Two important legal issues arise with the use of predictive coding for e-discovery;

• The first issue is, if the counsel can leverage the legal efficiencies of predictive coding for e-discovery and still meet their legal obligations, i.e., be in a position to carry out reasonable research under the Federal Discovery Rule for responsive documents.

• The second concern is whether or not counsel can safeguard attorney-client privilege now that predictive coding for e-discovery creates room for privileged information getting disclosed. This is especially possible because disclosure of privileged information usually happened even when attorneys used the most traditional discovery methods.

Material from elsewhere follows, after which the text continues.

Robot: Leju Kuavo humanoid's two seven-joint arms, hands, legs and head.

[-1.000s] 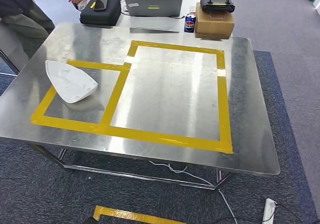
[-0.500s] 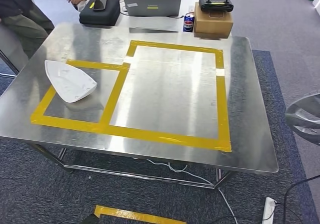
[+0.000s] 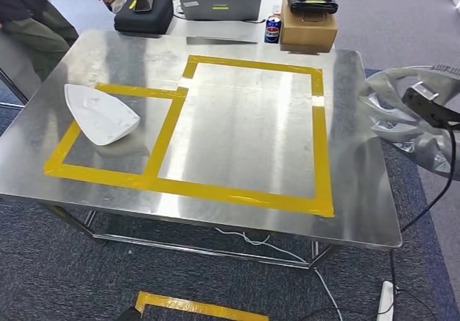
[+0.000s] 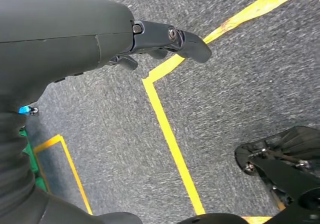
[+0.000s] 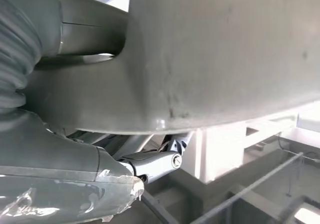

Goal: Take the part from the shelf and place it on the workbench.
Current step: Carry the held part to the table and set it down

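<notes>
the right hand [image 3: 428,105] grips a grey metal part [image 3: 399,109], a curved, ribbed casting, and in the right wrist view its fingers [image 5: 151,164] wrap under the part's broad grey underside. the part hangs in the air just off the right edge of the workbench [image 3: 352,192], level with the far half of the table, a black cable drooping down from the wrist toward the floor.

the left hand [image 4: 166,38] hangs low over the grey carpet, its dark fingers apart and gently curled, holding nothing, with yellow tape lines [image 4: 170,134] on the floor under it.

on the steel workbench, yellow tape marks a large square [image 3: 320,141] and a smaller box on its left. a white shell-like piece [image 3: 100,116] lies in that smaller box, well apart from the grey part.

beyond the far edge sit a black case [image 3: 144,16], a laptop [image 3: 220,5], a drinks can [image 3: 272,30] and a cardboard box [image 3: 308,32] with a black controller on top. people sit at the far left.
</notes>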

These two important questions need to be addressed by Federal case law based on the Federal Rule of Civil Procedure 26(g)(1)(A) that stipulates how attorneys should respond to a discovery request. Salient questions also arise on what constitutes a reasonable inquiry and whether counsel can still satisfy the injunction of Federal Rule of Evidence 502. This is concerning unintended disclosure of information that is otherwise secured and protected by the attorney-client privilege. The ultimate solution is for the holder of the privilege to take reasonable steps to prevent disclosure; inadvertent or otherwise.

• Human Review Myth

The human review myth is a prevalent yet pervasive misconception that dictates that human review is the most thorough and accurate way of identifying relevant documents. Studies have however proved this belief wrong, by confirming the fallibility of pure manual human review. The wide-held perception has over time been disregarded, and more lawyers are slowly adopting predictive coding for e-discovery.

• Technical Unfamiliarity

The introduction of disruptive technology in the legal industry which has historically been resistant towards new technology was met with a fair amount of skepticism. This was especially due to the advanced elements of the procedure that made predictive coding quite complex. The technology has however proved its worth over the years, and more lawyers are on board with its use. Besides, even though it is a complex process, the complexities are largely hidden from the end user.

Justification of Predictive Coding for e-Discovery

Under the standard of reasonableness set by the Federal Rules, the use of predictive coding is considered reasonable. Even though there are significant issues that arise with the use of artificial intelligence to review documents, some of the facts that at first blush make it appear unreasonable are in fact, the ones that allow it to pass as satisfactory. For instance, document reviews are made more efficient because the reviewer is exposed only to subsets identified based on the specifications of the producing party.

Predictive coding saves both parties time and resources that would have otherwise gone into narrowing down documents to find the most relevant ones.

The interactive nature of predictive coding gives it the ability to refine relevant subsets that can also be validated statistically. The key to making the most of predictive coding is establishing mandatory metrics that might have prevailed without scrutiny under past e-Discovery paradigms.

Moving Beyond Predictive Coding

Predictive coding, as aforementioned is the principal type of artificial intelligence used in e-discovery to expedite the review process. New technologies are emerging thanks to the continued research into artificial intelligence. Studies done have discovered the power of deep learning techniques surpassing the capabilities of previous generations of AI. Such technologies are bound to re-shape AI-augmented document review. Building upon the most advanced technologies in deep learning will eventually eliminate the need for seed sets.

In conclusion

Predictive coding has positively impacted e-discovery since it's introduction in the legal industry. The technology not only reduces the amount of non-relevant documents lawyers have to go through but also produces results whose credibility can be statistically proven.